午後、少し、運動。自分で考えた筋トレメニューを軽くこなす。これに太極拳かヨガを組み合わせることが目下の目標。ぼくの運動の目的はストレス解消とよく死ぬためであるから、気楽なもんである。

先日、YouTubeでジャック・ケルアックJack Kerouac)が俳句を作っていたのを知った。少し検討してみようと、アマゾンで2冊オーダー。そう言えば、ビート作家たちは、俳句にみな関心を持っていたんだっけ。



マルクスの『経済学哲学草稿』の第三草稿を読んでいて、ちょっと、びっくりした個所があった。

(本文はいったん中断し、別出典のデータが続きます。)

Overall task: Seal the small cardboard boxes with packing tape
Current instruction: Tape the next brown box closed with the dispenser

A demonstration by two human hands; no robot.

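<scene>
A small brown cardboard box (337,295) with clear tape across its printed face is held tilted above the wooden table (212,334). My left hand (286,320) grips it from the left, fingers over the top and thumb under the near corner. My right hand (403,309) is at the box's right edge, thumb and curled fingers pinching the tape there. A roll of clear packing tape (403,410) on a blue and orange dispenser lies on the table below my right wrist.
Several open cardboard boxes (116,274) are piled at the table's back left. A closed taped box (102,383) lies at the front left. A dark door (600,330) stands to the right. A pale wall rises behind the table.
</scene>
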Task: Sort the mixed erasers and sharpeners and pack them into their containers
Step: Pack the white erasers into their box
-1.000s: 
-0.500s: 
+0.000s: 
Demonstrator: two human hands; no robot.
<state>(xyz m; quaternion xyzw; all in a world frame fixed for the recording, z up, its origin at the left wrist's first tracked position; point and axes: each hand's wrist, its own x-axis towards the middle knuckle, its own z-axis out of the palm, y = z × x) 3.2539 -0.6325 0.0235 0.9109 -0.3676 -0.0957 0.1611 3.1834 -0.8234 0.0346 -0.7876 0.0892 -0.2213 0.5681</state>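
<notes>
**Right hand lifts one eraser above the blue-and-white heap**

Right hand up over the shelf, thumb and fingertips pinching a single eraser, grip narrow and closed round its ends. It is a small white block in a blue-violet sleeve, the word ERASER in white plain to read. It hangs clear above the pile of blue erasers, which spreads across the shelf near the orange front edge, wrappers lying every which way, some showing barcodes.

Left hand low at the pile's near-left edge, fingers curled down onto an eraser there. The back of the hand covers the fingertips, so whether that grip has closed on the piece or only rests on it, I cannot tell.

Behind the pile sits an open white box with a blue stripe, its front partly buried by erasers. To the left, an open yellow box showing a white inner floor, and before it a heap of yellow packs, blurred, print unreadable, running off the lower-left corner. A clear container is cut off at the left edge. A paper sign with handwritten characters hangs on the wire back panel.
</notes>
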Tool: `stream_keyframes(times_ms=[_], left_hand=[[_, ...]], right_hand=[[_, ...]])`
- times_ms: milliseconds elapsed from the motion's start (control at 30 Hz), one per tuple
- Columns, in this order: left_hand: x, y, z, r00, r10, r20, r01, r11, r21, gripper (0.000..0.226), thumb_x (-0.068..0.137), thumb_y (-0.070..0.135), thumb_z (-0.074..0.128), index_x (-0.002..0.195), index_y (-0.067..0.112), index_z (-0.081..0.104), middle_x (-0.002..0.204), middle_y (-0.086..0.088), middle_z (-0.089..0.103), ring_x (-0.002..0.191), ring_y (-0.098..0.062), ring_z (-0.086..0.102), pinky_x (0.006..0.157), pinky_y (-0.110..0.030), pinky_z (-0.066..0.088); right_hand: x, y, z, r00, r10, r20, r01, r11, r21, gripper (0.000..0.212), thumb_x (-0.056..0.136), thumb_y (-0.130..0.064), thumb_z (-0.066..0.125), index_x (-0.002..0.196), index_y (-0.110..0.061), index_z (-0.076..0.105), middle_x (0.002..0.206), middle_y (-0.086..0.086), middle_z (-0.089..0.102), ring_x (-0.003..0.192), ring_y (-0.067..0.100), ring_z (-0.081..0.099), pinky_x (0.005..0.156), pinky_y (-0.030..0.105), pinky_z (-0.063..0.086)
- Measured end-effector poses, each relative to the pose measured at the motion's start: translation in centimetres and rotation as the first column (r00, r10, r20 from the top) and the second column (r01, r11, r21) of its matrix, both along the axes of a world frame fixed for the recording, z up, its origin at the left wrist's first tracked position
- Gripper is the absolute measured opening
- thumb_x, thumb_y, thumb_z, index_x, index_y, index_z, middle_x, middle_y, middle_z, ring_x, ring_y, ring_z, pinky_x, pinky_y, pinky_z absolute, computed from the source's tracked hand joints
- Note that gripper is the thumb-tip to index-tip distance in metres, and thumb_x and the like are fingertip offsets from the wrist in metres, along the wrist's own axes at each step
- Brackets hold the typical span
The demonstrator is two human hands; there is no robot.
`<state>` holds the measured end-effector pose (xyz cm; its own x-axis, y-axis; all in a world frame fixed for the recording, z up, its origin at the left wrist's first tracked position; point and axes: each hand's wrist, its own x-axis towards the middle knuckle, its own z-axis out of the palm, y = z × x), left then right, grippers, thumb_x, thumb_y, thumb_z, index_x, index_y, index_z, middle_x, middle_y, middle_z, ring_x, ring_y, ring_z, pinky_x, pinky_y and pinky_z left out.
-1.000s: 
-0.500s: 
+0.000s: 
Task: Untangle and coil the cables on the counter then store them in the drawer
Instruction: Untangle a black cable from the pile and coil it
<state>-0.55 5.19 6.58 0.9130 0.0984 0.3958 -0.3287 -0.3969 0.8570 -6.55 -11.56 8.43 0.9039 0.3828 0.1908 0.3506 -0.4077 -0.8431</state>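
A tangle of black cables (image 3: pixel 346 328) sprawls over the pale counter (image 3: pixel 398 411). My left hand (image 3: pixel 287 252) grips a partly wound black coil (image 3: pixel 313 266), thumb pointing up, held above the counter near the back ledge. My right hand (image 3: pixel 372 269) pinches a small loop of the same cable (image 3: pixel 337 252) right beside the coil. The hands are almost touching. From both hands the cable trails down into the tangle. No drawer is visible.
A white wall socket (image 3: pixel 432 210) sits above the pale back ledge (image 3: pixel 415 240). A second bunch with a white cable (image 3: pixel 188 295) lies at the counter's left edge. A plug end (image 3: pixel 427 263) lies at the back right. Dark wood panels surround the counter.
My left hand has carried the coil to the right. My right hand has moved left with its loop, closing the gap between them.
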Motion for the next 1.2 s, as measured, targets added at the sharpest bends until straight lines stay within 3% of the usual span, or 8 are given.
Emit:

女にたいして共同体的な肉欲の餌食や下女というかたちでしか関係しないということのうちには、人間がおのれ自身にたいしてかぎりなく堕落している事態が言い表わされている。というのも、この(人間のおのれ自身にたいする)関係の秘密があいまいの余地なく、決定的に、公然と、あらわに表現されるのは、男の女にたいしする関係においてであり、この直接的で自然的な類関係が理解されるしかたにおいてだからである。人間の人間にたいする直接的で自然的で必然的な関係とは、男の女にたいする関係である。この自然的な類関係においては、人間の自然にたいする関係がそのまま人間の人間にたいする関係でもあれば、人間の人間にたいする関係がそのまま人間の自然にたいする関係、つまり、人間の自然的な規定でもある。したがって、この関係においては、人間にとって人間的本質がどの程度まで自然になっているか、あるいは、自然がその程度まで人間の人間的本質になっているかが、感性的なかたちで、つまり、ひとつの直観可能な事実にまで還元されたかたちであらわれてくる。そうだとすれば、この関係にもとづいて、人間の文化段階全体を判断することができる。
 (『マルクス・コレクション』Ⅰpp.347-348 筑摩書房 2005年)

■なににびっくりしたかと言うと、1843年~1845年のマルクスのパリ時代に、すでに、フェミニズムの先駆的な思想が現れていることである。マルクス以前にも、フェミニズムの萌芽はあったのかもしれないが、これだけ、明晰に、人間の自然との関係と男女関係、文化段階を関連づけて展開したものはそうそうはないんじゃないだろうか。男女関係がどんな関係かで、文化レベルがわかるというのは、実に、男にとって痛い話じゃないだろうか。ぼくは、フェミニストではないが、男が威張っている社会や時代は、けっして健康じゃないという直観はある。典型的なのが先の戦時体制である。

一方で、この話と矛盾するようだが、男女関係は、その共同体の外部の者が観察者の立場で、女性が「肉欲の餌食」や「下女」だと簡単に決められるものだろうか、という疑問がある。文化に段階やレベルがあるというマルクスの前提は、なお、掘り下げてみる余地はあるように思う。